At certain times throughout the day, inside the stilling, that warm hand of the sleepmode coming up from in my mud, I might lie down on a sofa or a floor and fall into the blank without even nodding. It strikes sometimes as if infected, in a cloud. Even during my worst periods of evening insomnia, there are times I could fall into modes or against certain surfaces and go out in the loud light of the day, sleeping instantaneously, hard and with total absence, for several hours, sleeping the sleep of underground, waking later in the room in just as quick an instant, thinking nothing, disremembered of how I ever fell into such a perfect hole. This phenomenon is common — the texture of cartoon. In the 1953 Disney film How to Sleep, man-dog Goofy finds himself nodding out everywhere — work, while walking — excerpt when in his bed, causing him to lose his job and dream while waking.57 In his diaries, Andy Warhol mentions nodding off in the bathtub while in his bed he cannot sleep — the water, in some way, like a second body enveloping the skin sacs and the spine — a rewinder — the unconscious threat of accidental death from perhaps slipping underneath the warming lip. In the same breath, in that flat tone, Warhol mentions rereading a passage in a book where Jackson Pollock rams himself and his lover dead in their car into a tree.

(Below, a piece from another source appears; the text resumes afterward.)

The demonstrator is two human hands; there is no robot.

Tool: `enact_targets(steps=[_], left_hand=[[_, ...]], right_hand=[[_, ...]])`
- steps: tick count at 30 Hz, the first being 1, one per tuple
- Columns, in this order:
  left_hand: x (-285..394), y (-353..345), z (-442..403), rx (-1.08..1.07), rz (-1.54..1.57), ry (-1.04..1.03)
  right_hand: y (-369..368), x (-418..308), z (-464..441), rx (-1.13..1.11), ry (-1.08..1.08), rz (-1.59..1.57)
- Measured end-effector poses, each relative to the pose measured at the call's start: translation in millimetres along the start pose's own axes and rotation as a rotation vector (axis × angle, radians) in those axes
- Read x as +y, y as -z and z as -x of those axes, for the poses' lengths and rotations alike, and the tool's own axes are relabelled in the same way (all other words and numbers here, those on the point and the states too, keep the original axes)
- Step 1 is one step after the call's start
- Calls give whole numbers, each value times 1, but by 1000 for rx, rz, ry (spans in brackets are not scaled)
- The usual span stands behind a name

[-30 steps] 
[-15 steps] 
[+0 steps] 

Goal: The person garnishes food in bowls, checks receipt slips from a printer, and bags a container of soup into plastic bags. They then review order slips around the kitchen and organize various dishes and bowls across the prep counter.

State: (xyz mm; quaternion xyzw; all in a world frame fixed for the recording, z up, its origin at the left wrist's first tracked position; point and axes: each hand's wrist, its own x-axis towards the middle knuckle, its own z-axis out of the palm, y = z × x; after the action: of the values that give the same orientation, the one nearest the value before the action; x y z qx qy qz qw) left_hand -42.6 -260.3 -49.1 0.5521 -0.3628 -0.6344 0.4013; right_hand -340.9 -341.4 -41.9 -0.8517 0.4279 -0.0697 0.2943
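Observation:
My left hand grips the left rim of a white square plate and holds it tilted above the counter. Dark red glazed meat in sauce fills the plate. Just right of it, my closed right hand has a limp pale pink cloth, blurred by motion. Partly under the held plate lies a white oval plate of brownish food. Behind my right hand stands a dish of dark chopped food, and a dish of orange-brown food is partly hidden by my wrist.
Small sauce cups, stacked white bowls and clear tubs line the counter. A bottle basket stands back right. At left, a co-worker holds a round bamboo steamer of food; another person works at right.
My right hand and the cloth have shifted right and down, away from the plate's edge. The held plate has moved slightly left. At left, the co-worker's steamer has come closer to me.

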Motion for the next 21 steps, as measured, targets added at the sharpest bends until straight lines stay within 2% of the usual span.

Warhol’s creative body’s apparatus in the same way lurks restlessly, somnambulating shut off, operated by appendages of no definite will, creating replication of a nothing in which human error leaks and is smeared over and is still there and never not alive despite its tacit, intentionally reflective sphere — each hour gloaming in the presence of the nothing, another contribution to the orb of light and sounds and hours pulling on the body from the outside by simply being, gathering around the blip. Even in full-on seeming waking, the body wants constantly to see blank: the average person blinks 17,000 to 22,000 times per day, each blink lasting 300 to 400 milliseconds, which means, on average, we spend nearly 114 minutes of each day unseeing and awake — a black rind over variation of the daily light, a lidless partition, undreamed.